Charles Clément Bervic (23 May 1756, Paris – 23 March 1822, Paris), born Balvay, was a French engraver mainly working in intaglio and exclusively in burin. Due to an error in transcribing the baptismal register, he is also now known as Jean Guillaume Bervic.

He served his first apprenticeship under Jean-Baptiste Le Prince, then left aged 14 for the studio of the engraver Jean-Georges Wille. When he was 18, he won first prize for drawing at the Académie royale de peinture et de sculpture, of which he was elected a member in 1784. He became a member of the Classe de Beaux-Arts (Fine Arts Section) of the Institut Impérial de France in 1803 and authored the chapter on engraving for the Institut's reports to the Emperor in 1808 on the progress of the arts, literature and sciences since 1789. He won many prizes and his drawing talents were particularly appreciated.
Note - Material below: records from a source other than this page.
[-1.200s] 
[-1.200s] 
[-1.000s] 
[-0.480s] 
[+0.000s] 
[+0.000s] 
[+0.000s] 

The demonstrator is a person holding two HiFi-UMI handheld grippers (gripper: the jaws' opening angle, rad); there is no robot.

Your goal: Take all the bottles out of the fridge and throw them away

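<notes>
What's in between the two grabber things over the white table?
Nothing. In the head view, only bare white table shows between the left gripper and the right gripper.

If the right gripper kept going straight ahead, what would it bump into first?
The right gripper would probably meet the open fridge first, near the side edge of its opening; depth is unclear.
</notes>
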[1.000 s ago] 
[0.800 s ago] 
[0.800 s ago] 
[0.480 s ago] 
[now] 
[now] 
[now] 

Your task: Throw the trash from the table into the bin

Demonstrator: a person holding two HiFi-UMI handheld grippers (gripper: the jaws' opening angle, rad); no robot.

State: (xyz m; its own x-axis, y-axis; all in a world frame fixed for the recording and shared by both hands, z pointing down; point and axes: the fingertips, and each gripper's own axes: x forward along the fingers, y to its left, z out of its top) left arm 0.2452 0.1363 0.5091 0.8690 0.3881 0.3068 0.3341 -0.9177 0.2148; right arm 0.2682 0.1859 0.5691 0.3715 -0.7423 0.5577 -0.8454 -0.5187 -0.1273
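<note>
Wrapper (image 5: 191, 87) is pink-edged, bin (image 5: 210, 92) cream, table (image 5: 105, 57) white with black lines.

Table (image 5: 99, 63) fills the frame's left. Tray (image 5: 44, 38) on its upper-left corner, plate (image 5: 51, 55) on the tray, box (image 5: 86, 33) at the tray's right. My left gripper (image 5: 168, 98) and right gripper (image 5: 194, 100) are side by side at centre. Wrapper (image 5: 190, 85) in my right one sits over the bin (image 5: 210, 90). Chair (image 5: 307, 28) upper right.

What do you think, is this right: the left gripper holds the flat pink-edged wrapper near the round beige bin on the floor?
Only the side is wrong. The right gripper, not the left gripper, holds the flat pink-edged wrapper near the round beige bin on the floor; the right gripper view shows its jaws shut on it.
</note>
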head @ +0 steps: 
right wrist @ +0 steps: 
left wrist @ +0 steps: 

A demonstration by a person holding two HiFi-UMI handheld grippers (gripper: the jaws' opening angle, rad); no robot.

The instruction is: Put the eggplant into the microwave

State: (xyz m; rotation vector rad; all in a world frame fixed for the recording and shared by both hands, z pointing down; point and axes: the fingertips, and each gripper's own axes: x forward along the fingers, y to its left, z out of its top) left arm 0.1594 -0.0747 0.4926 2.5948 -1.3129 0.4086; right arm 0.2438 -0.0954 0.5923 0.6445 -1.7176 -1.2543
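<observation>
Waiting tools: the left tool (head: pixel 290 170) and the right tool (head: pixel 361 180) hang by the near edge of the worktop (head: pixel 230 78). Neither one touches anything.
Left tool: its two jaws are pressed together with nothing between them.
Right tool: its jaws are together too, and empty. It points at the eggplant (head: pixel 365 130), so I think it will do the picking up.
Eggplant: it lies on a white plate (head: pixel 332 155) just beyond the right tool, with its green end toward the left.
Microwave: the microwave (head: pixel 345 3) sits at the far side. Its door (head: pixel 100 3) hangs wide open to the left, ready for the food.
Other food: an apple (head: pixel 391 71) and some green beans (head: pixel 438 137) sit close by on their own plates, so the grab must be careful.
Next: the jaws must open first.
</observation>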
In 1809, Bervic was elected an associate member, fourth class, of the Royal Institute of the Netherlands, predecessor to the Royal Netherlands Academy of Arts and Sciences.

Bervic married the painter Marie-Marguerite Carreaux de Rosemond in 1788, but she died later that year. In 1791 he remarried to Marie-Madeleine Bligny, who died in 1795.

==Works==
- Gabriel Senac de Meilhan (1783) after Joseph Siffred Duplessis
- Louis XVI (1790) after Antoine-François Callet
- Saint John in the desert after Raphael
- The Education of Achilles after Jean-Baptiste Regnault
- The Declaration after Louis Rolland Trinquesse
- The Oath after Louis Rolland Trinquesse
- Le Laocoon, after the classical sculpture, from a drawing by Pierre Bouillion, issued in Le Musée français, 1812.